In today’s health-conscious world, dietary supplements have become a significant part of many people’s daily routines. These supplements promise a variety of benefits, from bolstering overall health to addressing specific wellness concerns. However, behind the scenes, a complex web of federal and state laws governs the manufacturing, labeling, and advertising of these dietary powerhouses.

Dietary supplements are classified as “food” under federal and state law, except when they meet the definition of a drug and therefore, are not subject to “drug” laws. Unlike drugs, the FDA generally does not have the authority to pre-approve the safety, effectiveness or labeling of dietary supplements before they hit the market. Instead, the FDA typically steps in post-market to ensure safety and compliance with regulations. Whether this is a good or bad thing is a discussion for another time.

However, don’t let the absence of pre-approval fool you; dietary supplements, much like their pharmaceutical counterparts, must adhere to stringent standards. These products cannot be adulterated, meaning they must meet purity and quality requirements, and they must not be misbranded, ensuring accurate and truthful labeling in accordance with federal regulations.

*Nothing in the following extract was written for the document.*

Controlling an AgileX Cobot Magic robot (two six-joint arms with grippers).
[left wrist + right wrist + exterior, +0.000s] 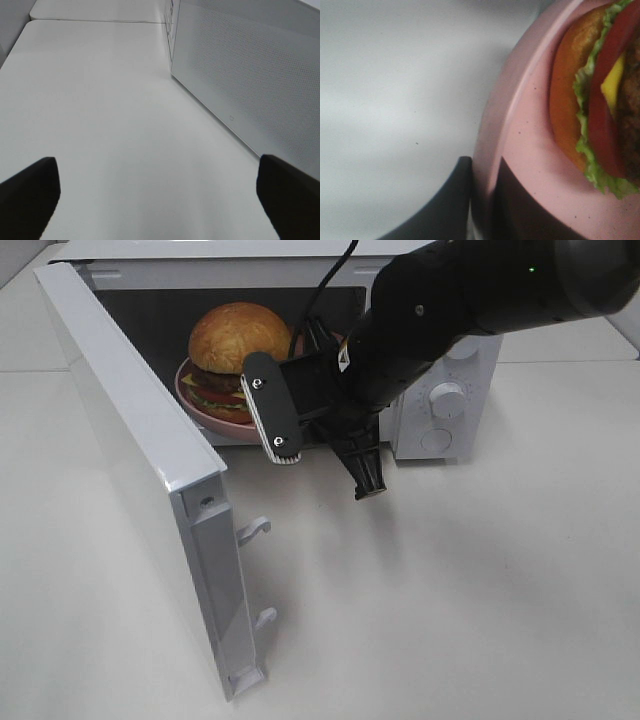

The FDA’s Regulatory Realm

Enter the FDA, the chief guardian of dietary supplement integrity. Defined under 21 U.S.C. 321(ff), dietary supplements fall within the FDA’s purview. The agency wields its regulatory power through the Dietary Supplement Health and Education Act of 1994 (DSHEA) and the Current Good Manufacturing Practice (cGMP) regulations for dietary supplements. These regulations are all-encompassing, covering every aspect of manufacturing, from personnel and facilities to equipment, production processes, and stringent quality control measures. Interestingly, the United States Pharmacopeia (USP) has issued General Chapter 2750, which outlines Manufacturing Practices for Dietary Supplements and the FDA regulations essentially mirror such guidelines.

The USP: Setting the Gold Standard

As it’s clear the USP had great influence in creation of the federal dietary supplement laws, manufacturers would be wise to participate in the USP’s Dietary Supplement Verification Program, which allows products that meet specific quality standards to proudly bear the USP Verified Mark, adding credibility and legitimacy.

FTC Vigilance in Advertising

While the FDA diligently oversees manufacturing and labeling, the Federal Trade Commission (FTC) takes charge of the advertising front. The FTC ensures that advertisements for dietary supplements are truthful, substantiated by scientific evidence, and devoid of any misleading claims.

Labeling Precision

Lastly, when it comes to dietary supplement labeling, compliance is key. Regulations within 21 CFR 101 et. seq. dictate what information must grace supplement labels. This ensures that consumers have unfettered access to accurate and essential details about the product.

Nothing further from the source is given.